* [WHAT IS NEEDED]: What is the number of lines in the data below that contain "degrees"? Answer with that number and no other words.

* [RECORDED INFORMATION]:

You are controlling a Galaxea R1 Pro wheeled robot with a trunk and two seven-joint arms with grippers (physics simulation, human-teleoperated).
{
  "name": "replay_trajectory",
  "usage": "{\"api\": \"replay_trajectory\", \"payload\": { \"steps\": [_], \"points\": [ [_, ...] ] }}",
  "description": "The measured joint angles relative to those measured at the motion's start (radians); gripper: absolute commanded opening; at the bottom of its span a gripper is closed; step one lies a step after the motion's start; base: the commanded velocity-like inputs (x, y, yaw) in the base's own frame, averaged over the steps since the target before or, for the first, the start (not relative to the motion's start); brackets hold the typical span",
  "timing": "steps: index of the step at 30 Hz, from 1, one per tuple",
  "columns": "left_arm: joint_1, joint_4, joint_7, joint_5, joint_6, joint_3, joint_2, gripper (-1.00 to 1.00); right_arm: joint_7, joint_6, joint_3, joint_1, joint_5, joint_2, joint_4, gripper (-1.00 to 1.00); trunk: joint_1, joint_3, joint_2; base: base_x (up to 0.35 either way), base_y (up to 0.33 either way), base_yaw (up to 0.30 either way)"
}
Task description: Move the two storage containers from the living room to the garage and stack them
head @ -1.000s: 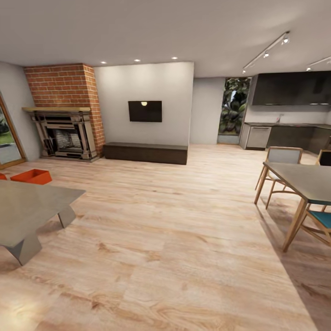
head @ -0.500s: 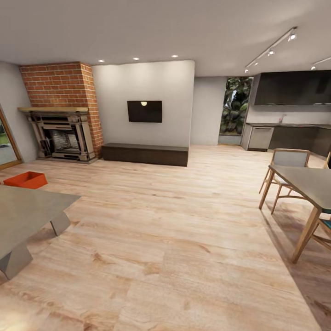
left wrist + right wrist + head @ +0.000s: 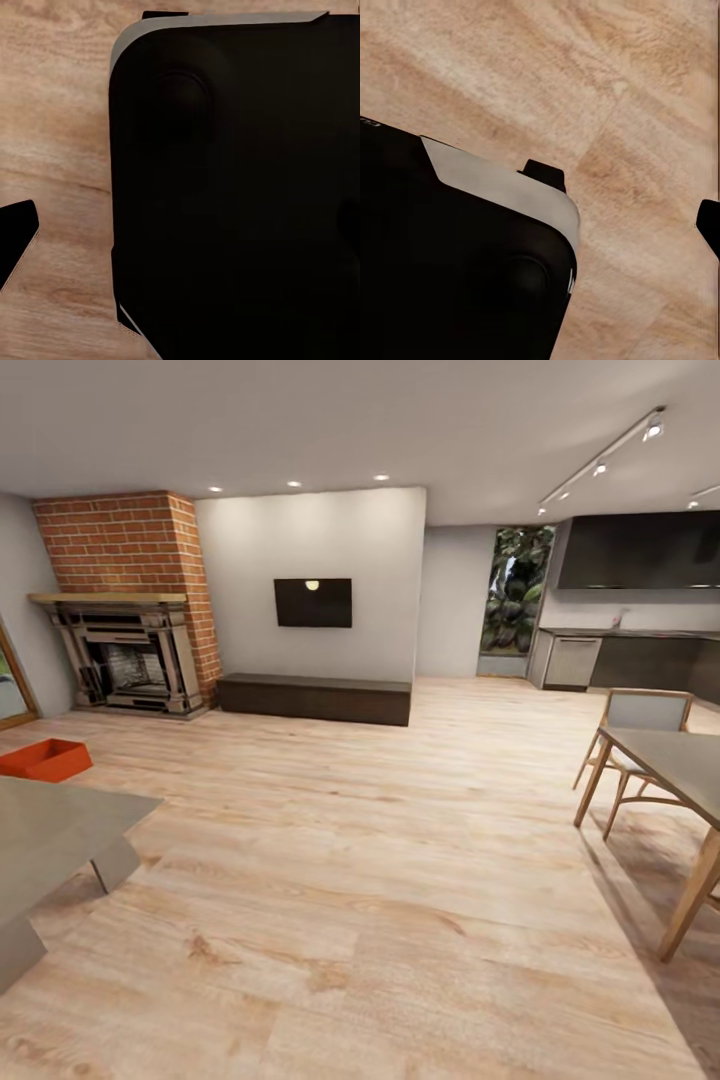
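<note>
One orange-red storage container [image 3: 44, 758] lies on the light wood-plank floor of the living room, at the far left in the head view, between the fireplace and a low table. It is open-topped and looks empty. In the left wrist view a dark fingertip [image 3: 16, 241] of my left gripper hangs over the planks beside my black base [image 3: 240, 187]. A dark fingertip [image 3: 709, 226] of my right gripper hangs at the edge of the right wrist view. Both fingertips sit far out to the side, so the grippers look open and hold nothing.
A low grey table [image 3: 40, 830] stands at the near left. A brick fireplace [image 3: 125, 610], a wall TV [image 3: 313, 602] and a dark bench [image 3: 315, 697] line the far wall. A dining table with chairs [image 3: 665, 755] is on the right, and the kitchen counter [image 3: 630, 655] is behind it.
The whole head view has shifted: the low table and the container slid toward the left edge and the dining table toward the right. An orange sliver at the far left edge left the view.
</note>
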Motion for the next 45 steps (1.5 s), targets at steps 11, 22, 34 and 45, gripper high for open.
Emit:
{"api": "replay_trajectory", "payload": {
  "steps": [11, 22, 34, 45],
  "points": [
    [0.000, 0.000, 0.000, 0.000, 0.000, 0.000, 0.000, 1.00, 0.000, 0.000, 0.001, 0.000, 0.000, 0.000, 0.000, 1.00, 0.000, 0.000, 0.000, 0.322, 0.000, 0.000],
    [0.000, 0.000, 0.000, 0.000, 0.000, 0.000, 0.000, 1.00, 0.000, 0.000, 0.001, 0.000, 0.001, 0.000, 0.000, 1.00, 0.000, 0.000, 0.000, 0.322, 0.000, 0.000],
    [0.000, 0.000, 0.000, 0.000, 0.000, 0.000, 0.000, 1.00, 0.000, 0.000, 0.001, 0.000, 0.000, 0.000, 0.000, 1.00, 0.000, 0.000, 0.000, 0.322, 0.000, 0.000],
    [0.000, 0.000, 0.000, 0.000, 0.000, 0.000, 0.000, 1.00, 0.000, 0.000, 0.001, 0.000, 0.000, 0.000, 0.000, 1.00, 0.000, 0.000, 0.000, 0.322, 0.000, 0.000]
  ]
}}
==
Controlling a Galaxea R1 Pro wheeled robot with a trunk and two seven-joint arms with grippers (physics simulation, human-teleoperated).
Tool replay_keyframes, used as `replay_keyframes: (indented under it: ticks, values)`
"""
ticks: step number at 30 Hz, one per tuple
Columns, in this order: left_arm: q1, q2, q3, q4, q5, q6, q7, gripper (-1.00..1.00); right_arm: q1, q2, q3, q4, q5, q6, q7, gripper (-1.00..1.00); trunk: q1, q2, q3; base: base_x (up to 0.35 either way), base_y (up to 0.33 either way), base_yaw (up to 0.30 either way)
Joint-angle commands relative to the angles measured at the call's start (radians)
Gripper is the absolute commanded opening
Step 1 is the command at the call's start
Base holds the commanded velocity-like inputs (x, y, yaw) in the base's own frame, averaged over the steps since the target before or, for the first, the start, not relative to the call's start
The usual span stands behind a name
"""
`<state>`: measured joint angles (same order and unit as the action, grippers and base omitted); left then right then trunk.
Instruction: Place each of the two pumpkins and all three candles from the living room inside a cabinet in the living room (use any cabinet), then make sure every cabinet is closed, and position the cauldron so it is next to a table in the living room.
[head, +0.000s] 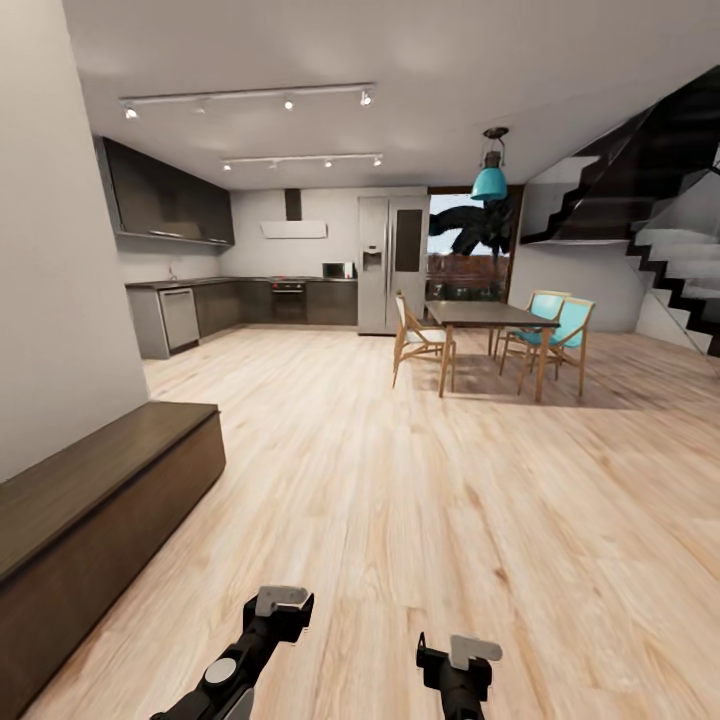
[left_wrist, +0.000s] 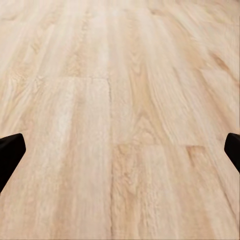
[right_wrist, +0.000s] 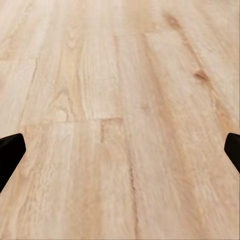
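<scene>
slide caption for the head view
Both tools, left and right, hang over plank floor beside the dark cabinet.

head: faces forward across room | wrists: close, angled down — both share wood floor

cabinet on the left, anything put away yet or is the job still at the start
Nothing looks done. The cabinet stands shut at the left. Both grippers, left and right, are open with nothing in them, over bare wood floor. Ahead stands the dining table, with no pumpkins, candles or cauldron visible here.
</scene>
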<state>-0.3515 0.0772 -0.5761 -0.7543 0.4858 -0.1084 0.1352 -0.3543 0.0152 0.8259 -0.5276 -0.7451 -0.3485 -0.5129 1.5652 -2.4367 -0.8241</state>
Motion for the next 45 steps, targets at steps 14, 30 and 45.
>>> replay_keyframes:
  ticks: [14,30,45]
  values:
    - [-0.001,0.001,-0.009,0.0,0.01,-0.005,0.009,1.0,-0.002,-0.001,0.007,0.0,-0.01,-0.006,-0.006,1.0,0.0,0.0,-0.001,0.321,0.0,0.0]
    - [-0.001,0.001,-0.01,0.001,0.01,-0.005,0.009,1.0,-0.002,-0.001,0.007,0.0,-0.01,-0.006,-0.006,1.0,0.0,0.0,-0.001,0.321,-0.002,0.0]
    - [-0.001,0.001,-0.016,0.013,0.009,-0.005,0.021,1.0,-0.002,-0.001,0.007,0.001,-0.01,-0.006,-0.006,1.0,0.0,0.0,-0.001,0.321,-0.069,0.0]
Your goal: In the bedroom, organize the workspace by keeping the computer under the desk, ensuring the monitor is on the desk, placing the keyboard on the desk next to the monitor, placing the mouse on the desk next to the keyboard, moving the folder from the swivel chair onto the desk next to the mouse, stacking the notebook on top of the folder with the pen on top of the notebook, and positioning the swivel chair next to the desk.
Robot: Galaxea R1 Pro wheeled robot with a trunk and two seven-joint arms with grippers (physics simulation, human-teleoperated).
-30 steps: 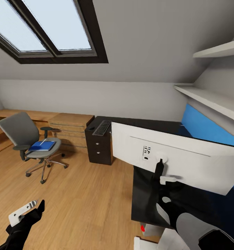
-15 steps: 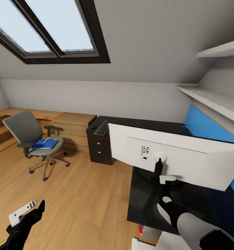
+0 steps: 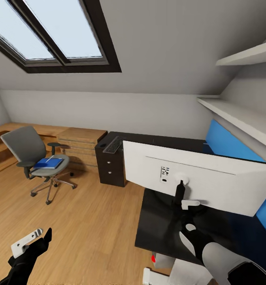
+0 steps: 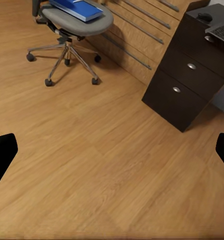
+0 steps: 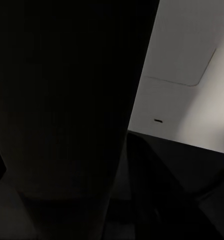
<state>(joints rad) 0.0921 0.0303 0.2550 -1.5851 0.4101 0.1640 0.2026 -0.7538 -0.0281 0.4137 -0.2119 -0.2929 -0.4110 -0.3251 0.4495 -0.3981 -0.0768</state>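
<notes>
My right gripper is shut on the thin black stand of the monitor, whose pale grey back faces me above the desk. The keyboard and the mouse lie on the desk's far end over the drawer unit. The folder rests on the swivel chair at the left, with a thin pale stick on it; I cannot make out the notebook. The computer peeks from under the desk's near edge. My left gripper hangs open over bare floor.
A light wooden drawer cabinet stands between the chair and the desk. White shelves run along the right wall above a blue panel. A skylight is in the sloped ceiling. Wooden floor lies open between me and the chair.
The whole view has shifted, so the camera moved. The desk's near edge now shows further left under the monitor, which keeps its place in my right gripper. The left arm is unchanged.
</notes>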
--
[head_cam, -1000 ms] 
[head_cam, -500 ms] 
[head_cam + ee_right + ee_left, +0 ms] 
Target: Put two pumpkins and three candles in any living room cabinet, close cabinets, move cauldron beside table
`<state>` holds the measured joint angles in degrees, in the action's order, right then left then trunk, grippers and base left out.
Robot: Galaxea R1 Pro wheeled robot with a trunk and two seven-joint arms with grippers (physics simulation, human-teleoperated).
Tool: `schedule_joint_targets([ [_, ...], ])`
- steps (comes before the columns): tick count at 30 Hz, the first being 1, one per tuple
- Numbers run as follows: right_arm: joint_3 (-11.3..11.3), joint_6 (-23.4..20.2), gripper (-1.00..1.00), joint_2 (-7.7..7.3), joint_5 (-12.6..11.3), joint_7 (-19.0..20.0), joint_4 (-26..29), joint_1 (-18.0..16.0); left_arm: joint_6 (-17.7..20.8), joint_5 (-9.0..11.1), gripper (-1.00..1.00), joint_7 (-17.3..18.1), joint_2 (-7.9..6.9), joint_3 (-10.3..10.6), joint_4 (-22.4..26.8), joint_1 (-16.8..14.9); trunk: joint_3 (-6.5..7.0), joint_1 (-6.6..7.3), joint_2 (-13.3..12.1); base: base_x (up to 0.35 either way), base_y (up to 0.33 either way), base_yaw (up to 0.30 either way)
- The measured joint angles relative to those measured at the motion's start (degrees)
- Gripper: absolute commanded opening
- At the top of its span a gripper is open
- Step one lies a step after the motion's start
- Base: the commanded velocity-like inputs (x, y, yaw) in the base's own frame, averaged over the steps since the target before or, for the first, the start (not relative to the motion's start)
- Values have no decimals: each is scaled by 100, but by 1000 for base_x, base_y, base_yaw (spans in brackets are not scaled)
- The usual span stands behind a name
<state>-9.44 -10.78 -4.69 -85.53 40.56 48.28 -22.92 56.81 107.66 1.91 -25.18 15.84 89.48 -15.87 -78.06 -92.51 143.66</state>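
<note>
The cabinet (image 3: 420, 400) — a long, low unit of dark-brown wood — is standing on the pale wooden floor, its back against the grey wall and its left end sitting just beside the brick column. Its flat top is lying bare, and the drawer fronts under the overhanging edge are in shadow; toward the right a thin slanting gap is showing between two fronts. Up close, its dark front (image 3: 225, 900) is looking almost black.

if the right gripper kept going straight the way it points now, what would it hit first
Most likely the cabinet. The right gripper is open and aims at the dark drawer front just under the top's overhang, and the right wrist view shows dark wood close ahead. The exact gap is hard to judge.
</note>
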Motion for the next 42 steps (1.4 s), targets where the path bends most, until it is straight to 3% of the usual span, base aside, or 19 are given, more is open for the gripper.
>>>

* [ANSWER SECTION]: 2